▶ **Task goal**:
Repeat, line for line, the entries printed below.

▶ **Data records**:

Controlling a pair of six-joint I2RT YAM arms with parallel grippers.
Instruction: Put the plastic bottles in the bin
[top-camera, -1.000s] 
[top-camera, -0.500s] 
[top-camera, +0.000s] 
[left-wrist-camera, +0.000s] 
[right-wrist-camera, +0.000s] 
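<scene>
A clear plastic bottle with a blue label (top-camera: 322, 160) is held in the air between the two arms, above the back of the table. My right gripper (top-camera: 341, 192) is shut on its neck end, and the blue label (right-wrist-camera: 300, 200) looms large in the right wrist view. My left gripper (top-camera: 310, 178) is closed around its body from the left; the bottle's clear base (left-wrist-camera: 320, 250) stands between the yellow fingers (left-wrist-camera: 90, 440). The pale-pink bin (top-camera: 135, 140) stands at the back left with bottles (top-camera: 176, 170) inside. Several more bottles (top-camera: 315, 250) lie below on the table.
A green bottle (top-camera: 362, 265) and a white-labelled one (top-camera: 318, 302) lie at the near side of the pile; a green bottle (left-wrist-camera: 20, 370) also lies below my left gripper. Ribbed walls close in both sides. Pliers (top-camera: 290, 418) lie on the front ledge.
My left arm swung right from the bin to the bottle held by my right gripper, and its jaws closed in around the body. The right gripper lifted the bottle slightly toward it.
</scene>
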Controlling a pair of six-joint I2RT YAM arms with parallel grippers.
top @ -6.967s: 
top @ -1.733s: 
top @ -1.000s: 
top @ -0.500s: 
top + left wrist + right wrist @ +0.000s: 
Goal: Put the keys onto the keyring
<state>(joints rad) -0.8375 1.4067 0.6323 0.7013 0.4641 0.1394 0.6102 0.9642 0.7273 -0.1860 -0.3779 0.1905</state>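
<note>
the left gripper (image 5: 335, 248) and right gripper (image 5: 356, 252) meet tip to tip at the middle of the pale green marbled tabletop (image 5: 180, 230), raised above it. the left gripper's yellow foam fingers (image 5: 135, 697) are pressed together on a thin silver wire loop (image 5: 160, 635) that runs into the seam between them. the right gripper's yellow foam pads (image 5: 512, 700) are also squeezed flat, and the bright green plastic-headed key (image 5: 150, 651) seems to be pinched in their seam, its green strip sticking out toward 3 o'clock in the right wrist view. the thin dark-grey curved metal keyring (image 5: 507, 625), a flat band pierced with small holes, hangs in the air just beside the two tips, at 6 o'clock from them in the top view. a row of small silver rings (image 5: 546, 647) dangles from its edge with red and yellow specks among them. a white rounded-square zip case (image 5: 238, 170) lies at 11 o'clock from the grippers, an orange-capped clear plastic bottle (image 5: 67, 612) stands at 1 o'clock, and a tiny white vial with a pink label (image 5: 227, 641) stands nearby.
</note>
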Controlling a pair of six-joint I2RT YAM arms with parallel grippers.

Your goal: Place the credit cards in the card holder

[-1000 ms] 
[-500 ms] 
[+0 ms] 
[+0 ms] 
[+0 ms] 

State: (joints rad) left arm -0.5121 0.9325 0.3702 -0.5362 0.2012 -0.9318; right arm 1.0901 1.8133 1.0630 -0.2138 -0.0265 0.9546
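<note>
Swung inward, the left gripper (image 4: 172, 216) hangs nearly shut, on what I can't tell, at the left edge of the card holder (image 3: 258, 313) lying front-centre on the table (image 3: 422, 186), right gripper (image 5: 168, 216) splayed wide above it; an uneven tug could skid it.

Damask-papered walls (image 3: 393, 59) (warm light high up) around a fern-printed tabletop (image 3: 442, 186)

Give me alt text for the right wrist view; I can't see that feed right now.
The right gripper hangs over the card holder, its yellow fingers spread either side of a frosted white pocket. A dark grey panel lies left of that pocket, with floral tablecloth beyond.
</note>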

▶ **Exercise result**:
Controlling a pair of six-joint I2RT YAM arms with parallel grippers.
Instruction: Put the plastic bottles in the bin
[top-camera, -1.000s] 
[top-camera, -0.500s] 
[top-camera, +0.000s] 
[left-wrist-camera, +0.000s] 
[right-wrist-camera, +0.000s] 
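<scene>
A clear plastic bottle with a blue label (top-camera: 322, 160) is held in the air between the two arms, above the back of the table. My right gripper (top-camera: 341, 192) is shut on its neck end, and the blue label (right-wrist-camera: 300, 200) looms large in the right wrist view. My left gripper (top-camera: 310, 178) is closed around its body from the left; the bottle's clear base (left-wrist-camera: 320, 250) stands between the yellow fingers (left-wrist-camera: 90, 440). The pale-pink bin (top-camera: 135, 140) stands at the back left with bottles (top-camera: 176, 170) inside. Several more bottles (top-camera: 315, 250) lie below on the table.
A green bottle (top-camera: 362, 265) and a white-labelled one (top-camera: 318, 302) lie at the near side of the pile; a green bottle (left-wrist-camera: 20, 370) also lies below my left gripper. Ribbed walls close in both sides. Pliers (top-camera: 290, 418) lie on the front ledge.
My left arm swung right from the bin to the bottle held by my right gripper, and its jaws closed in around the body. The right gripper lifted the bottle slightly toward it.
</scene>
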Controlling a pair of six-joint I2RT YAM arms with parallel grippers.
top @ -6.967s: 
top @ -1.733s: 
top @ -1.000s: 
top @ -0.500s: 
top + left wrist + right wrist @ +0.000s: 
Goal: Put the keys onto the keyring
<state>(joints rad) -0.8375 1.4067 0.6323 0.7013 0.4641 0.1394 0.6102 0.9642 0.7273 -0.1860 -0.3779 0.1905</state>
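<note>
the left gripper (image 5: 335, 248) and right gripper (image 5: 356, 252) meet tip to tip at the middle of the pale green marbled tabletop (image 5: 180, 230), raised above it. the left gripper's yellow foam fingers (image 5: 135, 697) are pressed together on a thin silver wire loop (image 5: 160, 635) that runs into the seam between them. the right gripper's yellow foam pads (image 5: 512, 700) are also squeezed flat, and the bright green plastic-headed key (image 5: 150, 651) seems to be pinched in their seam, its green strip sticking out toward 3 o'clock in the right wrist view. the thin dark-grey curved metal keyring (image 5: 507, 625), a flat band pierced with small holes, hangs in the air just beside the two tips, at 6 o'clock from them in the top view. a row of small silver rings (image 5: 546, 647) dangles from its edge with red and yellow specks among them. a white rounded-square zip case (image 5: 238, 170) lies at 11 o'clock from the grippers, an orange-capped clear plastic bottle (image 5: 67, 612) stands at 1 o'clock, and a tiny white vial with a pink label (image 5: 227, 641) stands nearby.
</note>
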Controlling a pair of six-joint I2RT YAM arms with parallel grippers.

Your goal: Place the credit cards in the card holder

[-1000 ms] 
[-500 ms] 
[+0 ms] 
[+0 ms] 
[+0 ms] 

State: (joints rad) left arm -0.5121 0.9325 0.3702 -0.5362 0.2012 -0.9318; right arm 1.0901 1.8133 1.0630 -0.2138 -0.0265 0.9546
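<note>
Swung inward, the left gripper (image 4: 172, 216) hangs nearly shut, on what I can't tell, at the left edge of the card holder (image 3: 258, 313) lying front-centre on the table (image 3: 422, 186), right gripper (image 5: 168, 216) splayed wide above it; an uneven tug could skid it.

Damask-papered walls (image 3: 393, 59) (warm light high up) around a fern-printed tabletop (image 3: 442, 186)

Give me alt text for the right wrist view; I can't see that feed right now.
The right gripper hangs over the card holder, its yellow fingers spread either side of a frosted white pocket. A dark grey panel lies left of that pocket, with floral tablecloth beyond.
</note>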

The required output has been given.